おじさんの雑記帳 

「20世紀少年」の感想文そのほか 寺本匡俊 1960年生 東京在住

福音 (20世紀少年 第497回)

 第16集の第3話は、「本当の首吊り坂」というタイトルである。これは第8集から第9集にかけて描かれているヴァーチャル・アトラクション内の首吊り坂の事件が、実際は「1970年の嘘」であることに由来している。どんな嘘があったのか見ていこう。「すごいよ、みんな話しているよ」と興奮気味のサダキヨのレポートから始まる。

 みんなの話とは、「首吊り坂の屋敷に本当に幽霊が出たって」というものだ。サダキヨは、「僕らの仕掛けたテルテル坊主で、みんな大騒ぎだ」と断言している。本当にそうなのか、それはこれからのお楽しみ。なお、フクベエが「テルテル坊主」という表現を否定していないのが面白い。
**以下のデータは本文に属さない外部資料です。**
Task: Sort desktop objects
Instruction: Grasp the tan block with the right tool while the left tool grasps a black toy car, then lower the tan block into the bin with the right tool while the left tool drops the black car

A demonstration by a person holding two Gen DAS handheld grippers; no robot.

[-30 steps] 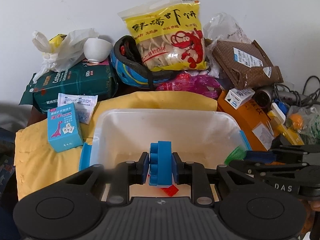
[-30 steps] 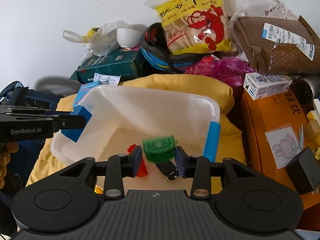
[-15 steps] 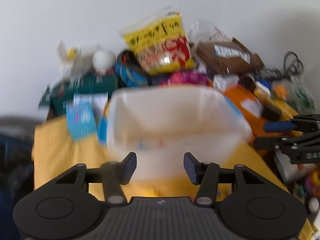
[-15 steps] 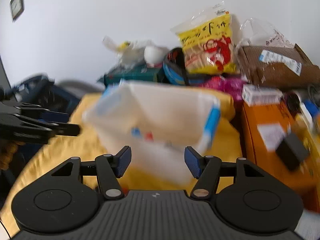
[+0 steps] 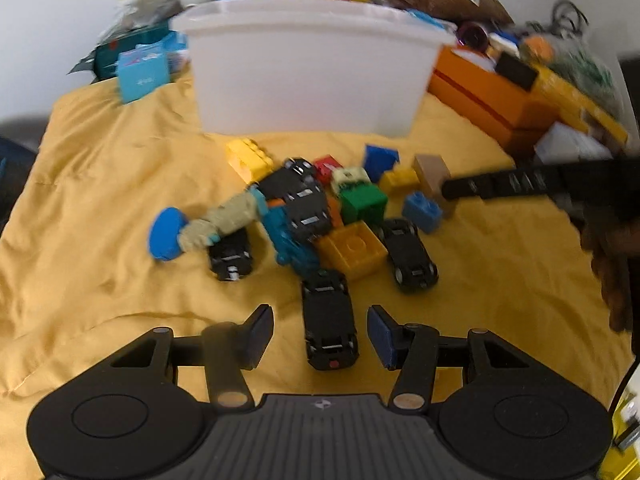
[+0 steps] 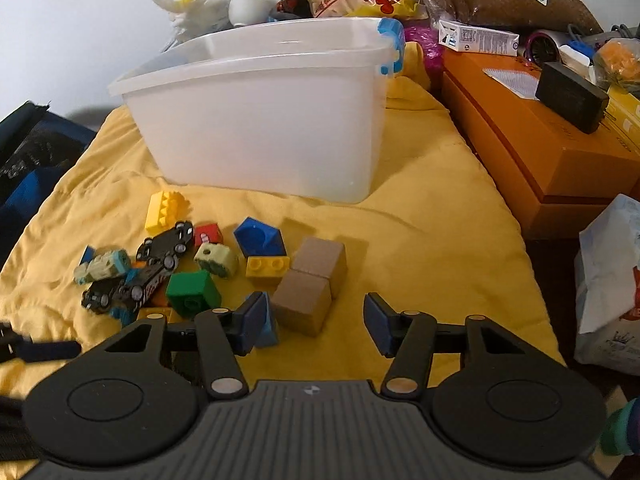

 フクベエは、例によって「くくく」笑いをしながら、「とりあえず、お面とれよ、サダキヨ」と余裕を見せている。サダキヨの報告によると、幽霊の話をしていたのは、八百屋の店先のおばさん達、本屋で大学生のお兄さんたち、喫茶店(さんふらんしすこか?)の入り口で、おじさんとお客さん(まさか万丈目か?)。

 もっと調べてこいと”ともだち”に言われたサダキヨは嬉しそうだ。そして、出がけに彼は大事な件を報告漏れしたことに気付いた。「オッチョとケンヂ達が話してたって。」とサダキヨは言い添えた。伝聞情報に過ぎないのだが、フクベエは「ケンヂが」と何度も繰り返し、すっかりご満悦の体である。どうやら最高の福音であったらしい。


 福音というと重々しい感じがするが、要するに良い知らせである。ご存じの方も多いと思うが、エヴァンゲリオンというのはギリシャ語で福音のことです。アテネに旅行したとき、街中にエヴァンゲリオン駅があったのには驚いた(現地の発音は知りません)。新約聖書の原典は、当時欧州の共通語であった古代のギリシャ語で書かれている。英語ではゴスペル。

 私は中学から大学まで部活や麻雀に忙しく、マンガやアニメからすっかり離れてしまった。社会人になったからは尚更である。このため、ガンダムエヴァンゲリオンも全く知らない。「新世紀エヴァンゲリオン」と聞くと、「地獄の黙示録」の本来の直訳である「現代の黙示録」を思い起こす。


 第16集の64ページには、再びフクベエの日記が登場する。日付は8月31日で、天気は◎だから曇り。明日は始業式というこの日も彼は大阪にいて、コロンビア館とバチカン市国館に行ったことになっている。アサヒグラフ増刊号によると、コロンビアは世界最大といわれる緑色の宝石エメラルドを展示したらしい。

 バチカン市国館では、この万博のために門外不出のラファエロ作のタペストリー3点をカトリック教会が展示した。これは観たかったな。うちの知事もオリンピックの招致ばかりではなくて、一緒に万博もやったらどうだろうな。前代未聞の大騒ぎになること必定である。


 ちなみに、フクベエがソ連館で見たことになっている「ソユーズ」とは、今もロシアが使っている由緒ある宇宙船の名前です。第7集の63ページで、オッチョがアメリカ館のアポロ月着陸船は模型だが、ソ連ソユーズやボストークはどうやら本物らしいと語っている。これは正しい。

 アポロ11号の月着陸船は、確かに本物ではなく「同型機」であった。米国を責めてはいけない。月着陸船は、帰還時に月の周回軌道に置き去りにせざるを得なかったのだ。今も月の周りをまわっているか、月面に墜落したはずだ。アポロ8号の司令船は本物で、大気圏を突き抜けて還って来たものが展示されている。「月の石」は、アメリカによると本物。


 ソユーズは第4号と第5号がドッキングした状態でソ連館に展示された。今では珍しくもないドッキングだが、人類史上、初めてのドッキングは、このソユーズ第4号と第5号が成功させた。ソ連がここまで大阪万博に力を入れたのは、単にアメリカほか西側諸国に張り合っただけではなく、1970年がレーニン生誕百周年だったからでもある。

 さて、「学校が始まったら、クラスのみんなに万博の話をたくさん」とニセモノ日記に書き進めたところで、フクベエは玄関先から「フクベエー」という間延びした呼び声を聞いた。彼は本当に驚いた様子であり、再び「まさか」と繰り返しながら、またしても「あさがお」に乗って来訪者を確認している。まさかのケンヂであった。